Removing the IT barrier
Simulation is everywhere and most companies that take it seriously already have some sort of dedicated cluster-based technology in-house, but as Simon explains they can be complex systems. They predominantly run on Linux, sometimes comprise half a dozen software applications, and this brings up questions, not only relating to the cost of ownership, but in terms of the management of those resources.
According to Simon, the Dezineforce HPC solution is all about making the technology easy for engineers to use, straight out of the box. “We have a view about the challenges engineers face. They’re trying to make cars, planes, buildings much more efficient, they’re trying to reduce material costs, and we don’t want the IT to be an inhibitor for innovative engineering. We are about simplifying and removing that sort of mental hurdle about the IT and making it the last thing they ever worry about.”

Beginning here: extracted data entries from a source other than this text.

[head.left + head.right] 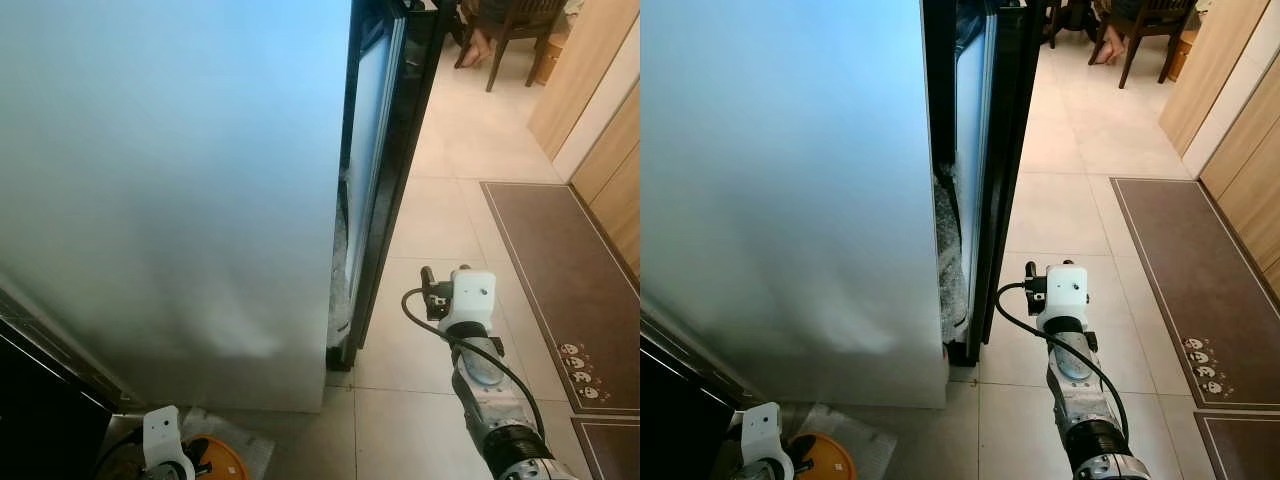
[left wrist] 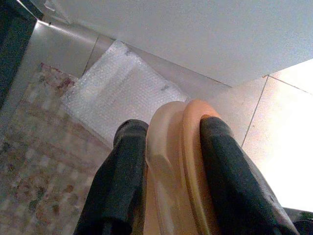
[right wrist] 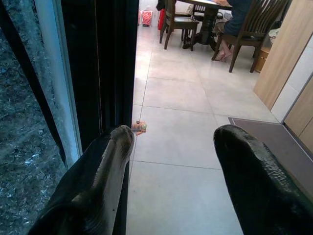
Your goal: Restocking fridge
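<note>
I am looking down at the fridge [image 1: 170, 190], whose pale grey side takes up most of the head view. Its black-edged door [image 1: 385, 160] stands ajar just to the right of that side, and through the gap I make out frosty or bubble-textured material, though it is too dim in there to tell what it is.

My right gripper [image 3: 168, 169] is held out low beside the door's lower edge, over the tiled floor [image 1: 450, 160]. Its two fingers [image 3: 93, 186] are spread wide apart with nothing between them. Past them lies a small object [image 3: 139, 127] on the tiles near the door, too small for me to name.

My left gripper [image 2: 168, 171] hangs low at the foot of the fridge, and it is clamped on an orange lid or bowl [image 2: 178, 161]; one finger presses each side of its rim. I take it for a plastic container piece, but the close view is poor. Below it a sheet of bubble wrap [image 2: 117, 90] lies on the floor against the fridge's base.

A brown mat [image 1: 560, 280] runs along the wooden cabinets [image 1: 600, 90] on the right. At the far end a person [image 3: 234, 19] sits on a wooden chair [image 3: 249, 29] at a table [image 3: 208, 7].
</note>
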Robot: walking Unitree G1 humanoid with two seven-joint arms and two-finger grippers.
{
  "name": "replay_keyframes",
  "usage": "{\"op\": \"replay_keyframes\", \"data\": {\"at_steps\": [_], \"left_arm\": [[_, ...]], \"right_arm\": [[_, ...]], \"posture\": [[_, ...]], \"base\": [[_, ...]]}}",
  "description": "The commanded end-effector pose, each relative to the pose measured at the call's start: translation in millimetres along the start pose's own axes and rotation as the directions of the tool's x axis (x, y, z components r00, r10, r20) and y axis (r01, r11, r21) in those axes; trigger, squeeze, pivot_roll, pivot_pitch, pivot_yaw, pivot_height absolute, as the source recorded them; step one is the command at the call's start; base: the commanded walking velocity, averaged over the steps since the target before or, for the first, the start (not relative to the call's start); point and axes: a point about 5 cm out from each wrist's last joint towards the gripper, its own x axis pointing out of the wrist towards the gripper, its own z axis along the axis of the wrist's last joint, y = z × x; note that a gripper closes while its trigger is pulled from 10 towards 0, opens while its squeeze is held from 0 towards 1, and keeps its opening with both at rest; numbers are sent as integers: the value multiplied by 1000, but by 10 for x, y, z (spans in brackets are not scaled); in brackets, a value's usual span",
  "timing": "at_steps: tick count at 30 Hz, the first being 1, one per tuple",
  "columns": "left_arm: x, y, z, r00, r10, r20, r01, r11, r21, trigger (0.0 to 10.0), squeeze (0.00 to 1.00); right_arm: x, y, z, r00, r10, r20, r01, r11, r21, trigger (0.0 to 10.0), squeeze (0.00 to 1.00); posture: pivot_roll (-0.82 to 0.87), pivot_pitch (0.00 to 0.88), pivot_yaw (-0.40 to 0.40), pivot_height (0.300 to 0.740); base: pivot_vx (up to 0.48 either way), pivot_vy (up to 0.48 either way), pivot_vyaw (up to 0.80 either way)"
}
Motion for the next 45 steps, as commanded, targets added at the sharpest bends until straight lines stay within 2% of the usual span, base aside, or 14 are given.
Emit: {"op": "replay_keyframes", "data": {"at_steps": [1,6,25,45], "left_arm": [[-14,34,-59,1000,1,-26,-1,1000,20,10000,0],[-13,40,-55,1000,3,-25,-2,1000,19,10000,0],[-7,18,-33,1000,-1,-18,2,1000,22,10000,0],[-8,21,-41,1000,-1,-22,1,1000,24,10000,0]], "right_arm": [[0,26,-4,1000,6,-1,-6,1000,9,10000,0],[0,36,-11,1000,9,-4,-9,1000,10,10000,0],[2,37,-17,1000,10,-8,-10,1000,10,10000,0],[-11,43,-34,1000,13,-9,-13,1000,12,10000,0]], "posture": [[-108,60,15,740],[-99,60,17,740],[-97,57,17,740],[-107,62,17,740]], "base": [[0,0,0],[0,0,0],[254,0,0],[0,0,0]]}}
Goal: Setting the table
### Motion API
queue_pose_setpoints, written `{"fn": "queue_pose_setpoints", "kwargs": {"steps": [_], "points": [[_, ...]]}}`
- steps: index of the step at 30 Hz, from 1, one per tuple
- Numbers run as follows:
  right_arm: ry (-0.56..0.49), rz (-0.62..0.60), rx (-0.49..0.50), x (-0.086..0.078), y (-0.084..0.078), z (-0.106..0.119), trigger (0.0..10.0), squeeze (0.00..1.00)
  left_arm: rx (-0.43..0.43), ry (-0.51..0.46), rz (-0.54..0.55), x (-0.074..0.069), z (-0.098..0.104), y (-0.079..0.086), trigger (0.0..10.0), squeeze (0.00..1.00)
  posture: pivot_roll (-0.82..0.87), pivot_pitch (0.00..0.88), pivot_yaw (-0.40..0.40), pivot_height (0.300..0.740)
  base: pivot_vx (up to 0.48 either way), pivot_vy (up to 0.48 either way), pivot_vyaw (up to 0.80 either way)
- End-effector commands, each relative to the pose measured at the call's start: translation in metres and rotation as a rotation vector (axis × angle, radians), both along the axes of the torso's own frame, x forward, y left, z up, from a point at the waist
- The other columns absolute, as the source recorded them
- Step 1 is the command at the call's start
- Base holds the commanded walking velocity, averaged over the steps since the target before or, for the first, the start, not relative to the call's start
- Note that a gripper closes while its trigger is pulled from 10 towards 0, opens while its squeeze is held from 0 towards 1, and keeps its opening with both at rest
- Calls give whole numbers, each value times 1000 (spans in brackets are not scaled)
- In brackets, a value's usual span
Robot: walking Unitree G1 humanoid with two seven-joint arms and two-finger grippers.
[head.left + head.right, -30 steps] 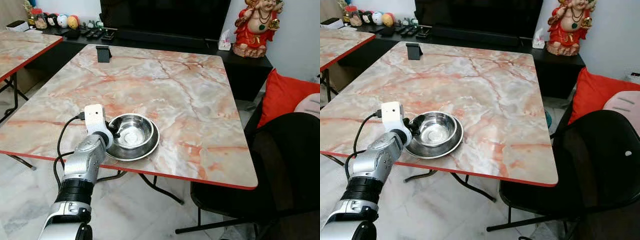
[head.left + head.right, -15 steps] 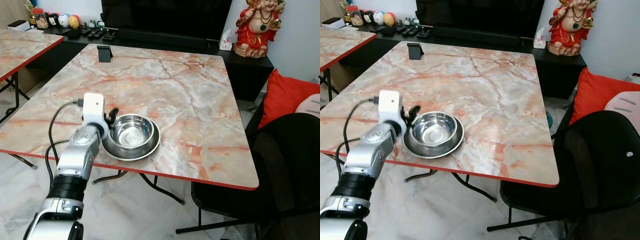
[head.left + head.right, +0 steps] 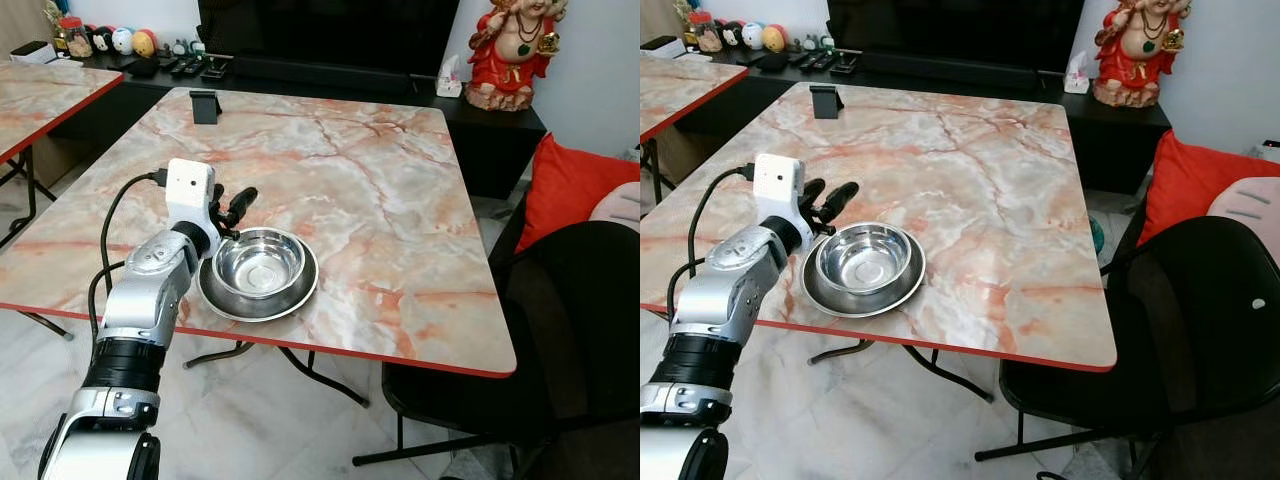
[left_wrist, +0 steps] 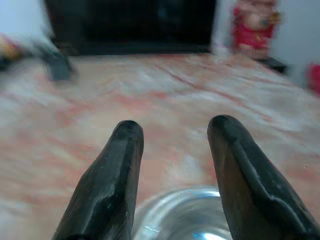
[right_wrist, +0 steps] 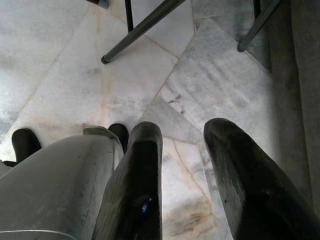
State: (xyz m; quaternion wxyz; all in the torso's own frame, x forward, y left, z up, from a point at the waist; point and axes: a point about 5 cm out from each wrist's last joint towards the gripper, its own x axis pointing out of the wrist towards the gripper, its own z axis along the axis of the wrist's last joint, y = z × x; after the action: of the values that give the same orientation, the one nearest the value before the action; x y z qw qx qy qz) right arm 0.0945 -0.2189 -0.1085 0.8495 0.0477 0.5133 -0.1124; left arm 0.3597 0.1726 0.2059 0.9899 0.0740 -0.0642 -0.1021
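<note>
A steel bowl is seen resting upright on the marble-patterned bench, near the front edge on the robot's left side, empty and well apart from the small black stand at the far edge. The left tool is held just above the bowl's far-left rim, its two black fingers spread apart with nothing between them; in the left wrist view the bowl's shiny rim lies below the gap. The right tool hangs beside the robot's body over the tiled floor, fingers parted and empty.

The bowl is judged to be light, rigid and not fragile — but its polished metal is likely slippery, and its wide flared lip offers little depth. A hold is best taken across the rim, one finger inside the wall and one outside under the lip, where the edge is stiffest. A pinch on the flat lip alone could slide off, and a nudge may send the bowl skating across the smooth bench — the front edge is close.
</note>
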Motion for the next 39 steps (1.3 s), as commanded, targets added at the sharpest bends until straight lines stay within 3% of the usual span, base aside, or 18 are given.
{"fn": "queue_pose_setpoints", "kwargs": {"steps": [1,3,5,7,8,12,17,24,30,39], "points": [[-4,-14,1,-1,-1,0,10000,0,70,-68,51,-5,-3,-4,10000,0,124,0,-66,728,0,0,0],[-5,-17,0,-1,-1,0,10000,0,56,-86,60,-9,-6,-7,10000,0,122,0,-67,728,0,0,0],[-7,-21,-3,-1,-1,0,10000,0,171,-120,-25,-19,-20,-21,10000,0,125,0,-72,728,0,0,0],[-8,-23,-5,-1,-1,0,10000,0,194,-124,-58,-23,-24,-27,10000,0,127,0,-74,728,0,0,0],[-9,-26,-8,-2,-2,0,10000,0,138,-123,-85,-30,-30,-33,10000,0,123,0,-70,728,0,0,0],[-12,-33,-8,-3,-2,0,10000,0,125,-125,-84,-34,-36,-37,10000,0,128,0,-79,728,0,0,0],[-2,-15,-20,-4,-5,0,10000,0,165,-118,-94,-35,-45,-46,10000,0,140,0,-97,728,0,0,0],[-2,-23,-24,-6,-5,0,10000,0,62,-109,-131,-36,-45,-66,10000,0,112,0,-83,728,0,0,0],[2,-31,-28,-7,-4,0,10000,0,17,-115,-112,-35,-43,-67,10000,0,104,0,-77,728,0,0,0],[-9,-93,-22,-8,-2,-1,10000,0,48,-106,-154,-28,-44,-73,10000,0,-2,0,-16,728,0,0,0]]}}
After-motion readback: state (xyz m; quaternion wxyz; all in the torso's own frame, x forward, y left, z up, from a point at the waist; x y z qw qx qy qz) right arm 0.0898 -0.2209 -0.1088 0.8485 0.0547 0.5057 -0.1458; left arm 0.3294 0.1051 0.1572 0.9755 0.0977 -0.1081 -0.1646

While the HPC appliance from Dezineforce is tuned for Ansys software, many CAE customers use software from more than one vendor. With this in mind the company is currently in the process of developing other vendor-specific ‘flavours’ tuned to particular applications.
The Dezineforce HPC appliance features a distributed architecture, where each node has its own memory and hard drive and is connected via a high-speed interconnect. This is in contrast to the shared memory architectures of workstations, which are much less efficient at running complex CAE calculations.
The appliance is available in a number of configurations. The typical entry-point is a 32-core machine, which is built from standard Dell blade servers running Intel Xeon 5570 processors. It can run off a standard 13 Amp socket and is hosted in a heavily damped, temperature controlled cabinet so it can sit next to engineers’ desks and run quietly.
64 and 128 cores machines are also available and these feature different combinations of hard drives (speeds and bandwidth), interconnects (standard Gigabit Ethernet or Infiniband) and memory (capacity) to tune the appliance for different simulation software requirements.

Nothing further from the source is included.